Conlon rischia con un Onegin solo stilizzato
Di solito, il problema di eseguire Evgenij Onegin — musica di Cajkovskij, da Puskin — è di evitare l’eccesso di passione disperata e tumulto febbrile al quale sono usi i direttori, come si dice, col «cuore in mano». All’opera di Roma però non si corre questo rischio, perché la prova di James Conlon è, viceversa, compassata, stilizzata al punto di correre il rischio, questo sì, di risultare fiacca. Si può poi decidere di nobilitare la cosa dicendo che il tutto rientra nel quadro di una rilettura elegiaca, anche perché qualcosa di funebre lo sprigiona non solo la musica in sé ma anche la messinscena: lo sono ad esempio le scene di festa, che a dire il vero un po’ funebri sono sempre. Resta il fatto che manca qualcosa.
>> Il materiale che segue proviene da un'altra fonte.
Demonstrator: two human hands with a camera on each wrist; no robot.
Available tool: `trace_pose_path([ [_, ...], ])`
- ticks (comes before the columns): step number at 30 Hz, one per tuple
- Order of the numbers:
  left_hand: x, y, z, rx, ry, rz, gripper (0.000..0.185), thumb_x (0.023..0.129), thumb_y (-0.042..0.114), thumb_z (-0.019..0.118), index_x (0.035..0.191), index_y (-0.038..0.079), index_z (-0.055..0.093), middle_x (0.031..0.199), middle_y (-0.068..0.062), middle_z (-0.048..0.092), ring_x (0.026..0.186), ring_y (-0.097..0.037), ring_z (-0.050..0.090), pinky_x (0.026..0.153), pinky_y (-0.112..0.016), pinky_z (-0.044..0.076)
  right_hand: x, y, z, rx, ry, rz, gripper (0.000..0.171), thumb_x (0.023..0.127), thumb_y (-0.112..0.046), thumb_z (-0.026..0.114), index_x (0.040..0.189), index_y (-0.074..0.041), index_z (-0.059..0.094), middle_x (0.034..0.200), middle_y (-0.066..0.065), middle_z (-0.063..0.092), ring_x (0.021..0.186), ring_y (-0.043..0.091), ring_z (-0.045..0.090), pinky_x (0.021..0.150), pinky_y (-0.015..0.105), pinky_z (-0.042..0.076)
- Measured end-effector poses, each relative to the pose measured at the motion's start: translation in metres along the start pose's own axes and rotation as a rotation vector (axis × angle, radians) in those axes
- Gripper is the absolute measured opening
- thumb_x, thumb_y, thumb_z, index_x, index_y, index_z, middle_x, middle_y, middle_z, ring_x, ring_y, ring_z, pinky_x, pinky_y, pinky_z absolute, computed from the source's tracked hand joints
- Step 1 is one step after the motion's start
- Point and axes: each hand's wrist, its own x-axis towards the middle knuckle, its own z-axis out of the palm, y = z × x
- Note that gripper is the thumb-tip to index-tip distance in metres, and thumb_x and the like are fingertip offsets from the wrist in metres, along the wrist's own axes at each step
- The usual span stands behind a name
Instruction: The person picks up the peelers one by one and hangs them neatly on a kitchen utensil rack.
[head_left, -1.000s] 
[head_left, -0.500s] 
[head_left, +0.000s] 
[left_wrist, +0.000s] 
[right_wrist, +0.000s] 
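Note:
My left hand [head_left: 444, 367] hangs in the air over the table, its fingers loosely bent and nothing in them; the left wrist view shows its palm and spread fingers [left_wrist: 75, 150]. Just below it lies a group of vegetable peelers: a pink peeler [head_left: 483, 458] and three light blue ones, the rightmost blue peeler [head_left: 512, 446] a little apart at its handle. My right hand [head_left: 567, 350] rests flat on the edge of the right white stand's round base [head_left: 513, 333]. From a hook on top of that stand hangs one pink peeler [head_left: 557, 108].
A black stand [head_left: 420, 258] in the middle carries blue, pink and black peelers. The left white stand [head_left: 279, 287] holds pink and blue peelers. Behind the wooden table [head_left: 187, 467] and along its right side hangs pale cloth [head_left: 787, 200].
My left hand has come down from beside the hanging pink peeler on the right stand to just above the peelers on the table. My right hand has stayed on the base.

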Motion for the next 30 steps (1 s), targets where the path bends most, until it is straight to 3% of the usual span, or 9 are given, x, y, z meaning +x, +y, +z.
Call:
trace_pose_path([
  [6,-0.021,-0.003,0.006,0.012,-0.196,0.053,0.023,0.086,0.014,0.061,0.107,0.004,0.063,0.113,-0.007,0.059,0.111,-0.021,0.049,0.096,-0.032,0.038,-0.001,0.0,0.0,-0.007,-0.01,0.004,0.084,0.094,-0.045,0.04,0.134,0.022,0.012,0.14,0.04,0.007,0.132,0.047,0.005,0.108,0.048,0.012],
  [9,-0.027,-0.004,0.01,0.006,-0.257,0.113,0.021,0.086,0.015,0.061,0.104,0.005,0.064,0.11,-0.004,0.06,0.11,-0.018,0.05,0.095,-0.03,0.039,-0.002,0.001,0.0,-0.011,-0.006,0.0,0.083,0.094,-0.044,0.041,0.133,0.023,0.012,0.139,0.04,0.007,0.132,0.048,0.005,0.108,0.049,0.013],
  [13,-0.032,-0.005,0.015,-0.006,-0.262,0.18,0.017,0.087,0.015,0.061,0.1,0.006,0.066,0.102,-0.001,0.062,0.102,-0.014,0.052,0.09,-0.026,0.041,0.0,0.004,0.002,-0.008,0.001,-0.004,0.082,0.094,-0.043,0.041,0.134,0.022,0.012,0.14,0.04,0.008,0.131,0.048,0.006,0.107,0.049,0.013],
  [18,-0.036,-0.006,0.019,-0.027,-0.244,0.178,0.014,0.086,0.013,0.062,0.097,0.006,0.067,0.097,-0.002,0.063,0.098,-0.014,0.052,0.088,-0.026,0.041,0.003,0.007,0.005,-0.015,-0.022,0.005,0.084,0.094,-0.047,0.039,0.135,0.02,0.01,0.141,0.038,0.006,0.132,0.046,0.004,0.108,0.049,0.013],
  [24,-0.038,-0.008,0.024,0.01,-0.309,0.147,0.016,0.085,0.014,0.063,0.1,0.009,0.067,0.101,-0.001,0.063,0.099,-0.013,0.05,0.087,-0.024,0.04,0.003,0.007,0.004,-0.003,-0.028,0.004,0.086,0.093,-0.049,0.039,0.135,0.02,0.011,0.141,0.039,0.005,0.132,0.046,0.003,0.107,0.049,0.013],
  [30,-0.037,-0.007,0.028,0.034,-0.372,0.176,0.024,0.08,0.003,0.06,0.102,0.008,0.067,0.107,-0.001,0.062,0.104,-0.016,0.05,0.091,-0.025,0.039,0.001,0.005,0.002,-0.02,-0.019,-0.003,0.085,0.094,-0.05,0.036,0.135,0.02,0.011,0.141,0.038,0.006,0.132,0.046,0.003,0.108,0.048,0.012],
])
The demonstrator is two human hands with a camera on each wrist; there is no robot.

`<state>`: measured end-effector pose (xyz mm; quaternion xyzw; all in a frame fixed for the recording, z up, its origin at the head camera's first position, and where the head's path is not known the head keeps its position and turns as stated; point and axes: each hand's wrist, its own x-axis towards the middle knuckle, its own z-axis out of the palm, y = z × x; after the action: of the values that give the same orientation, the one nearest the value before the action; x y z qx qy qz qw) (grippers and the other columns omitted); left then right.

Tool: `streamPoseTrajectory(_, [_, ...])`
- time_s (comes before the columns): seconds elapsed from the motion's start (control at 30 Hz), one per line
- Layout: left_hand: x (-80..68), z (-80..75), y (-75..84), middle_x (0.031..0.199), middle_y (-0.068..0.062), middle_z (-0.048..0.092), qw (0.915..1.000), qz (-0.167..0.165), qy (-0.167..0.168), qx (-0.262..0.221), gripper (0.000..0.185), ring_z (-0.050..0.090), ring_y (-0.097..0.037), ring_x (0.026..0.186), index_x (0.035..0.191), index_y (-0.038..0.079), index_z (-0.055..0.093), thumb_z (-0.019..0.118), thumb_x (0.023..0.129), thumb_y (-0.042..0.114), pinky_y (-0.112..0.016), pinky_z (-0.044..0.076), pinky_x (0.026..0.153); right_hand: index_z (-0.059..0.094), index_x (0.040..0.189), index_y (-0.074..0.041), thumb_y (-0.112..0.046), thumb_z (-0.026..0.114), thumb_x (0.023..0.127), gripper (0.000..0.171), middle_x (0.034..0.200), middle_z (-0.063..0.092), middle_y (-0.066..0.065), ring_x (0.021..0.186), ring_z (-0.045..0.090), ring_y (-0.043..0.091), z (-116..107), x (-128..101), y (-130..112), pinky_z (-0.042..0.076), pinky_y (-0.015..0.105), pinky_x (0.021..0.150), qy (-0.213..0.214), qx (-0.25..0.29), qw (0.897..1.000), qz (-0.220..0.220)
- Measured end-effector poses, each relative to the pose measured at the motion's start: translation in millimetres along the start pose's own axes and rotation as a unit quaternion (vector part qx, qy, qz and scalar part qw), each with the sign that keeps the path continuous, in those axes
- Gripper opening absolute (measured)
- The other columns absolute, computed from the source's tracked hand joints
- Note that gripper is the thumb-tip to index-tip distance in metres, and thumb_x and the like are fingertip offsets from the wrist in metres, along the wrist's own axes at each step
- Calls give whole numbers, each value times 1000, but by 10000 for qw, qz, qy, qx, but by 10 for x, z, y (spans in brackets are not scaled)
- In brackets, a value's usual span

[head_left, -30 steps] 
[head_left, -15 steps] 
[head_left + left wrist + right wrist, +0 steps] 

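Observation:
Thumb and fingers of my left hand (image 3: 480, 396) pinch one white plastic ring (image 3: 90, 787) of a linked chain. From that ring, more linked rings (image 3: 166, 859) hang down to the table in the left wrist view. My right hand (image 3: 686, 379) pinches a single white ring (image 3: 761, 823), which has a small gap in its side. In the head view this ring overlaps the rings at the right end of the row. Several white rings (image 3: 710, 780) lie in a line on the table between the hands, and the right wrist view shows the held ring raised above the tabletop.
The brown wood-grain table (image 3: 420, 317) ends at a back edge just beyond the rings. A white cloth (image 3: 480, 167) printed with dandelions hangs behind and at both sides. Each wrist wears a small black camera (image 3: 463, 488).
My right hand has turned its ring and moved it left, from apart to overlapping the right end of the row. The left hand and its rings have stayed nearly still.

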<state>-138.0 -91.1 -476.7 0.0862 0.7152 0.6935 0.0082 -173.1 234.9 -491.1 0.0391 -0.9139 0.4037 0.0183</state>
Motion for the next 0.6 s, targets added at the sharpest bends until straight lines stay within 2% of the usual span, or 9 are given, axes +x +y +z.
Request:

È questo il neo di una produzione di alto livello, però. Il teatro ha allestito per la prima volta in Italia la spoglia, minimalistica ma così suggestiva messinscena (ampi spazi nudi, quasi niente scenografia, magistrali le luci, sontuosi i costumi d’epoca) creata da Robert Carsen nel ’97 (ma la si potrebbe dire odierna) per il Met di New York. Di suo, ha assemblato una compagnia di canto formidabile che vede in Markus Werba un Onegin intenso ma mai sopra le righe e in Maria Bayankina una Tat’jana dal vibrato troppo ampio eppure toccante per la versatilità con cui definisce i colori espressivi. Ottimo il patetismo di Saimir Pirgu (Lenskij), mentre Yulia Matochkina vanta la capacità di tratteggiare Ol’ga come personaggio secondario eppure forte, come è giusto che sia. Applausi molto calorosi per tutti.